* [Problem description]
Give the listing again word for word. Skip the pictures.

Segment Start: Data supplied

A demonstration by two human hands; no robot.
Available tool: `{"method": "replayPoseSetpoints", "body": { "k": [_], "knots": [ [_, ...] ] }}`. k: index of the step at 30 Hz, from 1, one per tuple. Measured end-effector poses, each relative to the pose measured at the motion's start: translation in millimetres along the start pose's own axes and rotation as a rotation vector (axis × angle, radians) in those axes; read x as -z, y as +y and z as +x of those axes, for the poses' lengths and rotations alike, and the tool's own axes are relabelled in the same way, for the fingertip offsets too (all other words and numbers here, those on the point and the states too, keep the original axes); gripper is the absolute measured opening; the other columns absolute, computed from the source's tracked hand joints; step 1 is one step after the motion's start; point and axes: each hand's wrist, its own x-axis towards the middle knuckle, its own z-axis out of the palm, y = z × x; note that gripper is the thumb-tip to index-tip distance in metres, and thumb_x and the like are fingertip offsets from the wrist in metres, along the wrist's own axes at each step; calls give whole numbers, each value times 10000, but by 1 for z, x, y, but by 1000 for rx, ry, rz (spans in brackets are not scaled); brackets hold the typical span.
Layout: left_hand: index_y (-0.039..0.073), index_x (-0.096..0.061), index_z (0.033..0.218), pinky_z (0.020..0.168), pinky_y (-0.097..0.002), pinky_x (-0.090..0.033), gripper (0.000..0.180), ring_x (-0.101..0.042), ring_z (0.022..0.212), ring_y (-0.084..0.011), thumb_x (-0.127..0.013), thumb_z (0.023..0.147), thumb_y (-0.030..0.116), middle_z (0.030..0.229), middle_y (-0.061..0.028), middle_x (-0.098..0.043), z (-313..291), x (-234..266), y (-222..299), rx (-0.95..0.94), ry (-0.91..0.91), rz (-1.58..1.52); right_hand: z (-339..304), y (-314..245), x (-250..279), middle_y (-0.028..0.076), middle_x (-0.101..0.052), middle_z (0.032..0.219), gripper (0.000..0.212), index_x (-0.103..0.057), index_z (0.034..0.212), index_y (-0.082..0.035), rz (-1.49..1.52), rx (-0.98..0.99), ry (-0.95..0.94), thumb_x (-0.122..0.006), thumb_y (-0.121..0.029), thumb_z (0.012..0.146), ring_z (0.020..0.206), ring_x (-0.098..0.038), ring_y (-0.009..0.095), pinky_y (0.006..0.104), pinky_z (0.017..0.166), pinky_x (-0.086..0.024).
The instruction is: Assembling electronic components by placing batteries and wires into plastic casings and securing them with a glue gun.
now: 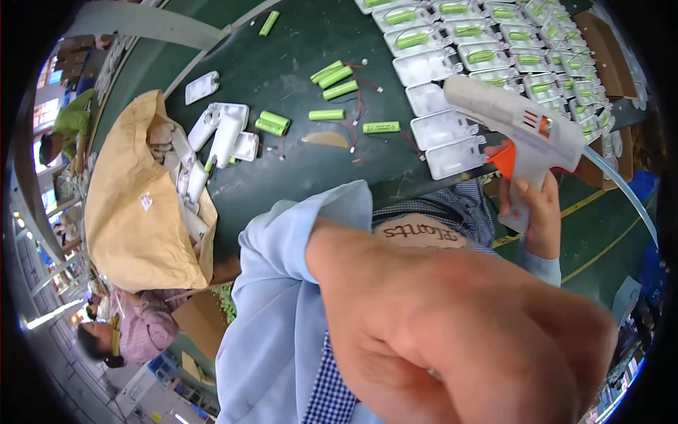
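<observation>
My left hand [466,332] looms very large and close at the lower right, its back turned up. Its fingers bend away and run off the lower edge, so I cannot tell whether anything is in them. At the right, my right hand [542,212] is wrapped round the handle of a white glue gun [526,131] with an orange trigger. The gun's nose end reaches over the nearest white plastic casings [452,157], which lie on the dark green table [247,60]. Several green battery packs [381,128] with thin wires lie left of those casings.
Rows of white casings holding green batteries [482,56] fill the far right. A brown sack [134,205] of white casings stands at left, with loose casings [227,134] beside it. A clear hose or glue stick [621,185] trails from the gun. Two other people sit at left.
</observation>
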Motion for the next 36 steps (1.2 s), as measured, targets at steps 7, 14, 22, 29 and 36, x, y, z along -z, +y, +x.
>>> {"method": "replayPoseSetpoints", "body": {
  "k": [7,14,22,29,36],
  "knots": [
    [-10,-616,1173,703,-362,-524,391,-637,873,-277,-645,939,303,1078,-186,-630,-5,4,-17,-8,-174,-72,-1,11,3,173,-679,1074,539,-509,1276,81,20,-9,-5,-620,-256,871,534,-538,114,240,505,-455],
    [-27,-578,1333,759,-368,-550,581,-648,951,-295,-650,942,396,1142,-231,-605,-4,7,-23,-31,-419,-188,-7,12,5,183,-677,1047,543,-499,1274,78,18,-42,-4,-623,-256,864,548,-557,121,252,515,-470],
    [116,-755,1120,589,-283,-514,241,-629,763,-231,-694,892,70,996,-151,-626,12,4,2,-193,-205,341,-7,12,3,191,-676,1037,571,-480,1290,79,45,-56,36,-631,-272,865,557,-600,155,277,535,-506],
    [108,-722,1103,618,-305,-501,215,-614,782,-247,-667,895,92,987,-139,-609,11,2,5,-169,-203,482,-5,10,6,231,-624,1234,608,-451,1319,84,43,-48,-33,-625,-287,870,638,-676,193,284,534,-514],
    [81,-693,1027,597,-319,-461,153,-583,748,-251,-640,887,115,919,-111,-584,7,6,3,-137,-246,652,-4,9,4,240,-599,1281,625,-445,1335,85,53,-75,-59,-620,-302,876,675,-691,214,280,547,-518]
  ]
}}
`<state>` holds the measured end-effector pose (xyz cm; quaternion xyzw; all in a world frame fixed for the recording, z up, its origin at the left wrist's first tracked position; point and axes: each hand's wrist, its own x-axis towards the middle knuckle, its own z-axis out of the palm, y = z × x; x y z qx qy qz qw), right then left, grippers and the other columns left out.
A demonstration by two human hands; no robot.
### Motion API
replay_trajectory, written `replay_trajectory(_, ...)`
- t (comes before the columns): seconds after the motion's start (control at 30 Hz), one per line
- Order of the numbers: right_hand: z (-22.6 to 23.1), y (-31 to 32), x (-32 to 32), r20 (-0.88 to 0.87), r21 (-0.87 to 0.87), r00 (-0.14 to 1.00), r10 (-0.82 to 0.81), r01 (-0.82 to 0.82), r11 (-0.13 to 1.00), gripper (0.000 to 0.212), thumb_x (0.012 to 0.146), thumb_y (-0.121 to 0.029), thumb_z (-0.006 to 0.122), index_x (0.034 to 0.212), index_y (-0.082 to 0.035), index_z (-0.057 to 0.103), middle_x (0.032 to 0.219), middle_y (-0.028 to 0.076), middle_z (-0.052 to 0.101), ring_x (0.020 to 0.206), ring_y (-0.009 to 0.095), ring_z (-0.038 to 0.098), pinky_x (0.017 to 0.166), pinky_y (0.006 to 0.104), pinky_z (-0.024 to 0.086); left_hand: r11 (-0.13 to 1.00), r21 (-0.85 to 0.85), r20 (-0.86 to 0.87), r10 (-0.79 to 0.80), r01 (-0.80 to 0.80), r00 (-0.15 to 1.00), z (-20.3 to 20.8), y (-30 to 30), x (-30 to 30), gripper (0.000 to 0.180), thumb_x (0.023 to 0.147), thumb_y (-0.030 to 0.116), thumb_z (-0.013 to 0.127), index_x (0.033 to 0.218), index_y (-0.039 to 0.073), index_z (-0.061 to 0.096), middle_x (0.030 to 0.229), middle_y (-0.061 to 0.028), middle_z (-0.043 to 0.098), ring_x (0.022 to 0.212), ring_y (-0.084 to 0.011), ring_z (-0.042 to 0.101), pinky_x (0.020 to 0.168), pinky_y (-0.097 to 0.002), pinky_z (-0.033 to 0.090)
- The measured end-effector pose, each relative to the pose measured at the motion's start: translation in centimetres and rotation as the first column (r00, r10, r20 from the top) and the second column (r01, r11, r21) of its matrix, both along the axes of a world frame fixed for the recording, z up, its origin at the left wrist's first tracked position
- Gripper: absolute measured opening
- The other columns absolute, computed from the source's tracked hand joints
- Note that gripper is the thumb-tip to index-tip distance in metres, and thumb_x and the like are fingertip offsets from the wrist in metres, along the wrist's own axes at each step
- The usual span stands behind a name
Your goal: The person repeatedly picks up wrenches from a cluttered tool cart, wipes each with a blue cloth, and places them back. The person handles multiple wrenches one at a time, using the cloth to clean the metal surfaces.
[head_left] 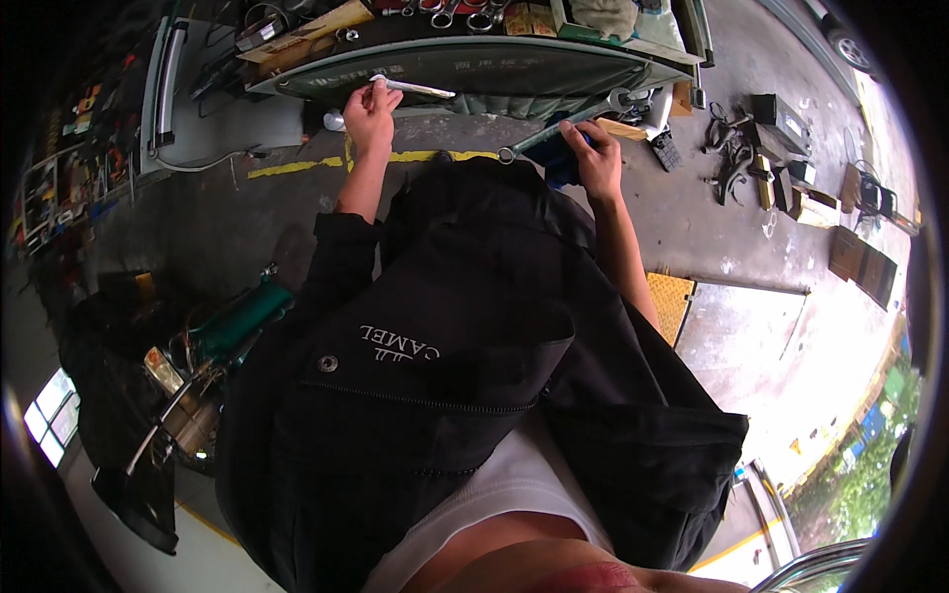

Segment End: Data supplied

* [Exercise result]
A demonstration by two human hands; no robot.
Available tool: `{"method": "replayPoseSetpoints", "body": { "k": [_], "knots": [ [_, ...] ] }}`. k: index of the step at 30 Hz, from 1, one per tuple. Measured end-effector poses, each relative to the pose measured at the motion's start: translation in millimetres along the start pose's own axes and rotation as a rotation vector (axis × angle, radians) in those axes; read x as -z, y as +y and z as +x of those axes, for the poses' lengths and rotations alike, and the tool's own axes are relabelled in the same way, for the fingertip offsets too (all other words and numbers here, those on the point and the states too, keep the original axes); gripper is the absolute measured opening; the other columns absolute, computed from the source's tracked hand joints; step 1 is one step after the motion's start; point and axes: each hand's wrist, its own x-axis towards the middle knuckle, its own z-axis out of the palm, y = z × x; note that gripper is the thumb-tip to index-tip distance in metres, and thumb_x and the like are fingertip offsets from the wrist in metres, along the wrist's own axes at each step; calls give whole numbers, each value times 10000, but by 1 for z, x, y, but by 1000 for rx, ry, rz (spans in brackets are not scaled); brackets hold the typical span.
Layout: left_hand: index_y (-0.039..0.073), index_x (-0.096..0.061), index_z (0.033..0.218), pinky_z (0.020..0.168), pinky_y (-0.097..0.002), pinky_x (-0.090..0.033), gripper (0.000..0.180), ring_x (-0.101..0.042), ring_z (0.022..0.212), ring_y (-0.084..0.011), thumb_x (-0.127..0.013), thumb_z (0.023..0.147), thumb_y (-0.030..0.116), middle_z (0.030..0.229), middle_y (-0.061..0.028), middle_x (-0.098..0.043), z (-313..291), x (-234..266), y (-222..299), rx (-0.95..0.94), ry (-0.91..0.91), rz (-1.58..1.52); right_hand: z (-339..304), y (-314..245), x (-250..279), middle_y (-0.028..0.076), middle_x (-0.101..0.052), middle_z (0.032..0.219), gripper (0.000..0.212), index_x (-0.103..0.057), index_z (0.034..0.212), index_y (-0.082..0.035), rz (-1.49..1.52), rx (-0.98..0.99), ry (-0.95..0.94), thumb_x (-0.122..0.006), thumb_y (-0.121..0.029), thumb_z (0.012..0.146), ring_z (0.020..0.206), ring_x (-0.098..0.038), ring_y (-0.009..0.095), pinky_y (0.006..0.104), pinky_z (0.017..0.166), pinky_x (-0.086..0.024).
The instruction is: Assembling electronic components by placing batteries and wires into plastic casings and securing them with a glue gun.
now: 
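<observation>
My left hand [466,332] looms very large and close at the lower right, its back turned up. Its fingers bend away and run off the lower edge, so I cannot tell whether anything is in them. At the right, my right hand [542,212] is wrapped round the handle of a white glue gun [526,131] with an orange trigger. The gun's nose end reaches over the nearest white plastic casings [452,157], which lie on the dark green table [247,60]. Several green battery packs [381,128] with thin wires lie left of those casings.
Rows of white casings holding green batteries [482,56] fill the far right. A brown sack [134,205] of white casings stands at left, with loose casings [227,134] beside it. A clear hose or glue stick [621,185] trails from the gun. Two other people sit at left.
</observation>
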Motion for the next 36 steps (1.2 s), as measured, targets at steps 7, 14, 22, 29 and 36, x, y, z along -z, +y, +x.
>>> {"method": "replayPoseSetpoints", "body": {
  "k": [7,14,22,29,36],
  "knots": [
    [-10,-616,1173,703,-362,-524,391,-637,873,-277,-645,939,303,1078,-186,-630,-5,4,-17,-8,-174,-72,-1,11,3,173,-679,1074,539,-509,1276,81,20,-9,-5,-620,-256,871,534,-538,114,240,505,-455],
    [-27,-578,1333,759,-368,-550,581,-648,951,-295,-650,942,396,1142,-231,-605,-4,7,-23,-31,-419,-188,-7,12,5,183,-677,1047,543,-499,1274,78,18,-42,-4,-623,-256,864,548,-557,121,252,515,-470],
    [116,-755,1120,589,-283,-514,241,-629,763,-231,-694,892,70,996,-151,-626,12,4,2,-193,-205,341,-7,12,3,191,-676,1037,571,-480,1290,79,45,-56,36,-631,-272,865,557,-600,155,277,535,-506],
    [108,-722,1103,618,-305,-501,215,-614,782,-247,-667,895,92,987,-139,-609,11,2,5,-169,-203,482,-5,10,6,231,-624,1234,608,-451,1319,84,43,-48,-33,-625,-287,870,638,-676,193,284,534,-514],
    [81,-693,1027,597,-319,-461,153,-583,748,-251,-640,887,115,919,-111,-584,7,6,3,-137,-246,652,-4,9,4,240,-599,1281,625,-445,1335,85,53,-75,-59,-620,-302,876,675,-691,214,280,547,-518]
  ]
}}
`<state>` holds the measured end-effector pose (xyz cm; quaternion xyzw; all in a world frame fixed for the recording, z up, its origin at the left wrist's first tracked position; point and axes: each hand's wrist, its own x-axis towards the middle knuckle, its own z-axis out of the palm, y = z × x; x y z qx qy qz qw), right then left, grippers and the other columns left out.
A demonstration by two human hands; no robot.
### Motion API
replay_trajectory, written `replay_trajectory(_, ...)`
- t (comes before the columns): seconds after the motion's start (control at 30 Hz), one per line
- Order of the numbers: right_hand: z (-22.6 to 23.1), y (-31 to 32), x (-32 to 32), r20 (-0.88 to 0.87), r21 (-0.87 to 0.87), r00 (-0.14 to 1.00), r10 (-0.82 to 0.81), r01 (-0.82 to 0.82), r11 (-0.13 to 1.00), gripper (0.000 to 0.212), thumb_x (0.012 to 0.146), thumb_y (-0.121 to 0.029), thumb_z (-0.006 to 0.122), index_x (0.034 to 0.212), index_y (-0.082 to 0.035), index_z (-0.057 to 0.103), middle_x (0.032 to 0.219), middle_y (-0.028 to 0.076), middle_z (-0.052 to 0.101), ring_x (0.020 to 0.206), ring_y (-0.009 to 0.095), ring_z (-0.038 to 0.098), pinky_x (0.017 to 0.166), pinky_y (0.006 to 0.104), pinky_z (-0.024 to 0.086); left_hand: r11 (-0.13 to 1.00), r21 (-0.85 to 0.85), r20 (-0.86 to 0.87), r10 (-0.79 to 0.80), r01 (-0.80 to 0.80), r00 (-0.15 to 1.00), z (-20.3 to 20.8), y (-30 to 30), x (-30 to 30), gripper (0.000 to 0.180), thumb_x (0.023 to 0.147), thumb_y (-0.030 to 0.116), thumb_z (-0.013 to 0.127), index_x (0.033 to 0.218), index_y (-0.039 to 0.073), index_z (-0.061 to 0.096), middle_x (0.030 to 0.229), middle_y (-0.061 to 0.028), middle_z (-0.043 to 0.098), ring_x (0.022 to 0.212), ring_y (-0.084 to 0.011), ring_z (-0.042 to 0.101), pinky_x (0.020 to 0.168), pinky_y (-0.097 to 0.002), pinky_z (-0.033 to 0.090)
- The measured end-effector pose, each relative to the pose measured at the motion's start: translation in centimetres and rotation as the first column (r00, r10, r20 from the top) and the second column (r01, r11, r21) of its matrix, both along the axes of a world frame fixed for the recording, z up, its origin at the left wrist's first tracked position
- Gripper: absolute measured opening
- The other columns absolute, computed from the source's tracked hand joints
- Note that gripper is the thumb-tip to index-tip distance in metres, and thumb_x and the like are fingertip offsets from the wrist in metres, along the wrist's own axes at each step
- The usual span stands behind a name
Your goal: The person repeatedly picks up wrenches from a cluttered tool cart, wipes each with a blue cloth, and places them back. The person handles multiple wrenches one at a time, using the cloth to clean the metal surfaces.
[head_left] 

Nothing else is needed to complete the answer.